My reasoning could be wrong here, but as I see it the Shockley-Ramo will always induce charges “continuously” around the central strip, it shouldn’t be able to induce charge in a strip isolated from the primary cluster (except I guess for a very weird weighting field). For induction_matrix set to 3,3 any induced charge should be either in the primary strip or in an adjacent one and that should only affect the cluster size, not the number of clusters in that event. And I do see about 120 more entries in the Shockley-Ramo cluster_charge histogram, which corresponds to the 12% of events with a small-charge cluster.
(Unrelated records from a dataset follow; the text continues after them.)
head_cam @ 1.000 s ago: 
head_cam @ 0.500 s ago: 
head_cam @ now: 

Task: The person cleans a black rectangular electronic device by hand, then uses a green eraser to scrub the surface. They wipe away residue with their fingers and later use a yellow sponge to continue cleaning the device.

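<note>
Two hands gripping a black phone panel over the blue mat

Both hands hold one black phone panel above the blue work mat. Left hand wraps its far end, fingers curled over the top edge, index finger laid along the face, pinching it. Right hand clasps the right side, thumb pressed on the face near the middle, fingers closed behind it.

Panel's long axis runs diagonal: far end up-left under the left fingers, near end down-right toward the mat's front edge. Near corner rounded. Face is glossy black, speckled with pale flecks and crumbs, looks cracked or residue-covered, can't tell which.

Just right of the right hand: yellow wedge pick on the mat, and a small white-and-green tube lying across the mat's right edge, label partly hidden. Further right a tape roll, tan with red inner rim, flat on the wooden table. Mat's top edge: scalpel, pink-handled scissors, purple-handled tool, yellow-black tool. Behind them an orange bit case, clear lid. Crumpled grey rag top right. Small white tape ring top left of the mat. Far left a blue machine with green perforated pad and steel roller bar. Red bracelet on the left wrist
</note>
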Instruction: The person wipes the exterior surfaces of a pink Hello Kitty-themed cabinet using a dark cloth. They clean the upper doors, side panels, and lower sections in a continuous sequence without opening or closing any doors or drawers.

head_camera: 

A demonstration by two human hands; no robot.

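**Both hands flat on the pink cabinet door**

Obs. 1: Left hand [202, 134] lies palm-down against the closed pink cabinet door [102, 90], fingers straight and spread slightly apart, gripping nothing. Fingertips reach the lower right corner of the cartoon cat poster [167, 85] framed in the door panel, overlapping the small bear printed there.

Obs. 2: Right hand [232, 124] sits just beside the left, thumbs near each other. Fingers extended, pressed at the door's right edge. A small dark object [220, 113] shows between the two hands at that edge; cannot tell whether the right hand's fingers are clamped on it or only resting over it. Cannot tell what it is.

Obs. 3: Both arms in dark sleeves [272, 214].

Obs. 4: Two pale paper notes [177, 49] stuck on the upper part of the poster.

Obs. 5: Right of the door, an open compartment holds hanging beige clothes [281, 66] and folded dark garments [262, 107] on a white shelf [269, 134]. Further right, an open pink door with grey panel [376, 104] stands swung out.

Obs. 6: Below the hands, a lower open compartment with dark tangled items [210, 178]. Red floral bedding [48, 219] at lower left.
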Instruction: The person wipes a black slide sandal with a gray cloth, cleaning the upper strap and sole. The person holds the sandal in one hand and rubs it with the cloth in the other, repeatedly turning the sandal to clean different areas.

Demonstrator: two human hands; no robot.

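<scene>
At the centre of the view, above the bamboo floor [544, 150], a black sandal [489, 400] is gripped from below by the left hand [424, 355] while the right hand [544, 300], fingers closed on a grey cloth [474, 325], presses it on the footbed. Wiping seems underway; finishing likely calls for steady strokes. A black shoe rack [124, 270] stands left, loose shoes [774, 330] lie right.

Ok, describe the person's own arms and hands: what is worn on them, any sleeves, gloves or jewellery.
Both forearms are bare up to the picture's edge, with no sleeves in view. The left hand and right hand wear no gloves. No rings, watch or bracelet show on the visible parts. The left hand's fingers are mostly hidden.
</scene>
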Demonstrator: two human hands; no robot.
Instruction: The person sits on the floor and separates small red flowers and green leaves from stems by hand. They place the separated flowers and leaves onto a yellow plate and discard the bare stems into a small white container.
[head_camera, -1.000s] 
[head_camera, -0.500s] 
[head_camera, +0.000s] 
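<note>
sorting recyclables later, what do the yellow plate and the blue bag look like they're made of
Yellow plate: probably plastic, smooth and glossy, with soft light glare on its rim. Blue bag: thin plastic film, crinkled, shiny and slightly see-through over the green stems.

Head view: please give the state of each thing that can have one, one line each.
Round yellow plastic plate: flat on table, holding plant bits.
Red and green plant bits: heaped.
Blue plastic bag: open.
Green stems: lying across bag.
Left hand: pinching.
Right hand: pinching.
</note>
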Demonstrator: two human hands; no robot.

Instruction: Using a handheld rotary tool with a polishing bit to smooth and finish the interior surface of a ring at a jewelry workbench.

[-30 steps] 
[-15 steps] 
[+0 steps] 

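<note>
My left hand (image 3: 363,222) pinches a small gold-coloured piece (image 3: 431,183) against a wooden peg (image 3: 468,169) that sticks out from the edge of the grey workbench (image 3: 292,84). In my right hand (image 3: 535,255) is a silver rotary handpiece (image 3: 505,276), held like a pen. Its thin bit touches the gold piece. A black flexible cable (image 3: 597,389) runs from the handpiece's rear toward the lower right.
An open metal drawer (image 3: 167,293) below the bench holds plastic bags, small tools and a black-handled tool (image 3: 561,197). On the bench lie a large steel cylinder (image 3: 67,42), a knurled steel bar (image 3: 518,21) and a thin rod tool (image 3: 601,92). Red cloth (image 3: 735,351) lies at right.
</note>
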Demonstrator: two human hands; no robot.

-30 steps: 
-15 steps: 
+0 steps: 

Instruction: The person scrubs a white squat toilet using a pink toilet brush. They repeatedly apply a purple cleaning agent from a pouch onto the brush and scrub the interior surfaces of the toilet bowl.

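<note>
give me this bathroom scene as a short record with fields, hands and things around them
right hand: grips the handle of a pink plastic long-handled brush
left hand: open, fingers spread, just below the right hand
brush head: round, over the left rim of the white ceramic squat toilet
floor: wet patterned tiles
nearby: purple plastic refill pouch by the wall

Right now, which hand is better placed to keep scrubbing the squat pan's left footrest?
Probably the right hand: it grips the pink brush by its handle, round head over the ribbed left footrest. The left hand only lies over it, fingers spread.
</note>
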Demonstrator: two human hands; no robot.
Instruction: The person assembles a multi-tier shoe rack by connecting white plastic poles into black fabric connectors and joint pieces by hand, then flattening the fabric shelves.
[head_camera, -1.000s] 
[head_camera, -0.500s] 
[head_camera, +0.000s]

Am I missing something important here?

Thanks a lot,
Radek

Hi @rprivara

sorry for the late response, I have looked at this again, trying to find out if we’re looking at physics or a bug. :slight_smile: I can reproduce exactly what you posted above, after clustering I get a distribution with some low-charge clusters:

I have checked some things like that using an induction_matrix = 3, 3 does not have an effect when having only one “pixel” in x (no effect) and a few related things. What I noticed is the rather odd residual distribution in y, being compatible with the central strips going undetected:

I fear we will have to look at this event-by-event to find out if something is going wrong. If you found anything, please let me know!